Search code examples
python-3.xnumpynon-ascii-characters

Parsing non-ASCII characters in Python 3


I'm trying to read from a file containing characters like é, Ä, etc. I'm using numpy.loadtxt() but I'm getting UnicodeDecodeErrors as the decoder cannot parse them. My first priority is to preserve those characters if at all possible but if not, I would not mind resorting to replacing them.

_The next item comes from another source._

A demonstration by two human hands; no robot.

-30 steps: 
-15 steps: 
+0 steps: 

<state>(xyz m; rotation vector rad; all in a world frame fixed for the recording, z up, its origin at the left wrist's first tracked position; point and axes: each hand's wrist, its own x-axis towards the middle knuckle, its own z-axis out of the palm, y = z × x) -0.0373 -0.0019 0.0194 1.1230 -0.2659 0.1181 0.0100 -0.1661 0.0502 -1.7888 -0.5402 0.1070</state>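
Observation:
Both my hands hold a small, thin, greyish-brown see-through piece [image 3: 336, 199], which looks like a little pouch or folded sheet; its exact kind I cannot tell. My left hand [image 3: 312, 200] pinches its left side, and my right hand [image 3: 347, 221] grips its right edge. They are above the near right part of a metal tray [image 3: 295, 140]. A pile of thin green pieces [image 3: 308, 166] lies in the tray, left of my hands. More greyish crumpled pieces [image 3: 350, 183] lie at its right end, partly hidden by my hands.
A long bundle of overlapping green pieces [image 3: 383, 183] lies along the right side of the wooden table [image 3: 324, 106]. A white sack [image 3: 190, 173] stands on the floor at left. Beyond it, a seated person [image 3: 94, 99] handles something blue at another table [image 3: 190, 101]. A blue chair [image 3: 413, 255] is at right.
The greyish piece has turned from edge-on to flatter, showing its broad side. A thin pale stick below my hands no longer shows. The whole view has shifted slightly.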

Any suggestions?


Solution

  • In addition to the link the @unutbu found (using decode/encode in genfromtxt), here's a quick sketch of a direct file reader:

    Sample file (utf8)

    é, Ä
    é, Ä
    é, Ä
    

    Readlines, split, and pass through np.array:

    In [327]: fn='uni_csv.txt'
    In [328]: with open(fn) as f:lines=f.readlines()
    In [329]: lines
    Out[329]: ['é, Ä\n', 'é, Ä\n', 'é, Ä\n']
    ...
    In [331]: [l.strip().split(',') for l in lines]
    Out[331]: [['é', ' Ä'], ['é', ' Ä'], ['é', ' Ä']]
    In [332]: np.array([l.strip().split(',') for l in lines])
    Out[332]: 
    array([['é', ' Ä'],
           ['é', ' Ä'],
           ['é', ' Ä']], 
          dtype='<U2')
    

    I don't think tab separation posses a problem (except that my text editor is set to replace tabs with spaces).

    For mixed datatypes, I need to add a tuple conversion (a structured array definition requires a list of tuples):

    In [343]: with open(fn) as f:lines=f.readlines()
    In [344]: dt=np.dtype([('int',int),('é','|U2'),('Ä','U5')])
    In [345]: np.array([tuple(l.strip().split(',')) for l in lines], dt)
    Out[345]: 
    array([(1, ' é', ' Ä'), (2, ' é', ' Ä'), (3, ' é', ' Ä')], 
          dtype=[('int', '<i4'), ('é', '<U2'), ('Ä', '<U5')])
    

    (I added an integer column to my text file)


    Actually loadtxt doesn't choke on this file and dtype either; it just loads the strings wrong.

    In [349]: np.loadtxt('uni_csv.txt',dtype=dt, delimiter=',')
    Out[349]: 
    array([(1, "b'", "b' \\x"), (2, "b'", "b' \\x"), (3, "b'", "b' \\x")], 
          dtype=[('int', '<i4'), ('é', '<U2'), ('Ä', '<U5')])